**PROVIDED DATA:**
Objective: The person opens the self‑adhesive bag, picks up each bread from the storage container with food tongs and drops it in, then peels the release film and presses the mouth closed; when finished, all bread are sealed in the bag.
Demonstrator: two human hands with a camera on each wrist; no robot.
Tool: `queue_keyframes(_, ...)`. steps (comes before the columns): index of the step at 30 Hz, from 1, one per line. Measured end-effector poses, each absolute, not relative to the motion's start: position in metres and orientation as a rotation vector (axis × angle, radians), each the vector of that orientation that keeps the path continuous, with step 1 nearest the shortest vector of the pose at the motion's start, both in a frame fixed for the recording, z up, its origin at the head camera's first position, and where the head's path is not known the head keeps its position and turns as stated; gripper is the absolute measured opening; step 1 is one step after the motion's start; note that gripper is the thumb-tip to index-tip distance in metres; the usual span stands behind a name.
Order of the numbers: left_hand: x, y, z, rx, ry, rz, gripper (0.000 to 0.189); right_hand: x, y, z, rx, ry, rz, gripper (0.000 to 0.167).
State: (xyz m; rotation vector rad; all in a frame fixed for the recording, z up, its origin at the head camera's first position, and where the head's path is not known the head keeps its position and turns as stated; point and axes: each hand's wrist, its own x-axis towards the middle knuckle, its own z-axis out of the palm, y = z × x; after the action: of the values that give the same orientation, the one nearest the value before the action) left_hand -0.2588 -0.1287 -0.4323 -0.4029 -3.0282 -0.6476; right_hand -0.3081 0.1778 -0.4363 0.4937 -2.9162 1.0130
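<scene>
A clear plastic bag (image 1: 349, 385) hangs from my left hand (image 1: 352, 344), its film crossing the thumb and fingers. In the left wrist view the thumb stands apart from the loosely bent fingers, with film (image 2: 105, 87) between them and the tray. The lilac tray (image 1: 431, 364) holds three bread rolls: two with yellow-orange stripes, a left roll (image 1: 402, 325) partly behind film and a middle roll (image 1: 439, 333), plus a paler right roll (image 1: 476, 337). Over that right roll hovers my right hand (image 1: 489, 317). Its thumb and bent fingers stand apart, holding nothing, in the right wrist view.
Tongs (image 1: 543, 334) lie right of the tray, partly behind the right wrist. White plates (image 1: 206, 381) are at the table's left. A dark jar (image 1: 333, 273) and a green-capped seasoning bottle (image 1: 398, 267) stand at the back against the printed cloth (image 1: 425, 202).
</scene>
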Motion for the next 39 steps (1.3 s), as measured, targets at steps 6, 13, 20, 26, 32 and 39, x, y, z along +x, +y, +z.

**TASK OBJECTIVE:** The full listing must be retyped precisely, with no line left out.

**THE ANSWER:**
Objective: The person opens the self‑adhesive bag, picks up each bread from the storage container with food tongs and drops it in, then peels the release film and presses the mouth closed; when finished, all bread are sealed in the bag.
Demonstrator: two human hands with a camera on each wrist; no robot.
Tool: `queue_keyframes(_, ...)`. steps (comes before the columns): index of the step at 30 Hz, from 1, one per line. Measured end-effector poses, each absolute, not relative to the motion's start: position in metres and orientation as a rotation vector (axis × angle, radians), each the vector of that orientation that keeps the path continuous, with step 1 nearest the shortest vector of the pose at the motion's start, both in a frame fixed for the recording, z up, its origin at the head camera's first position, and where the head's path is not known the head keeps its position and turns as stated; gripper is the absolute measured opening; step 1 is one step after the motion's start; note that gripper is the thumb-tip to index-tip distance in metres; the usual span stands behind a name.
Order of the numbers: left_hand: x, y, z, rx, ry, rz, gripper (0.000 to 0.189); right_hand: x, y, z, rx, ry, rz, gripper (0.000 to 0.167).
State: (xyz m; rotation vector rad; all in a frame fixed for the recording, z up, its origin at the head camera's first position, and where the head's path is not known the head keeps its position and turns as stated; point and axes: each hand's wrist, its own x-axis towards the middle knuckle, its own z-axis out of the palm, y = z × x; after the action: of the values that give the same orientation, the one nearest the value before the action) left_hand -0.2588 -0.1287 -0.4323 -0.4029 -3.0282 -0.6476; right_hand -0.3081 0.1778 -0.4363 0.4937 -2.9162 1.0130
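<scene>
A clear plastic bag (image 1: 349, 385) hangs from my left hand (image 1: 352, 344), its film crossing the thumb and fingers. In the left wrist view the thumb stands apart from the loosely bent fingers, with film (image 2: 105, 87) between them and the tray. The lilac tray (image 1: 431, 364) holds three bread rolls: two with yellow-orange stripes, a left roll (image 1: 402, 325) partly behind film and a middle roll (image 1: 439, 333), plus a paler right roll (image 1: 476, 337). Over that right roll hovers my right hand (image 1: 489, 317). Its thumb and bent fingers stand apart, holding nothing, in the right wrist view.
Tongs (image 1: 543, 334) lie right of the tray, partly behind the right wrist. White plates (image 1: 206, 381) are at the table's left. A dark jar (image 1: 333, 273) and a green-capped seasoning bottle (image 1: 398, 267) stand at the back against the printed cloth (image 1: 425, 202).
</scene>
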Motion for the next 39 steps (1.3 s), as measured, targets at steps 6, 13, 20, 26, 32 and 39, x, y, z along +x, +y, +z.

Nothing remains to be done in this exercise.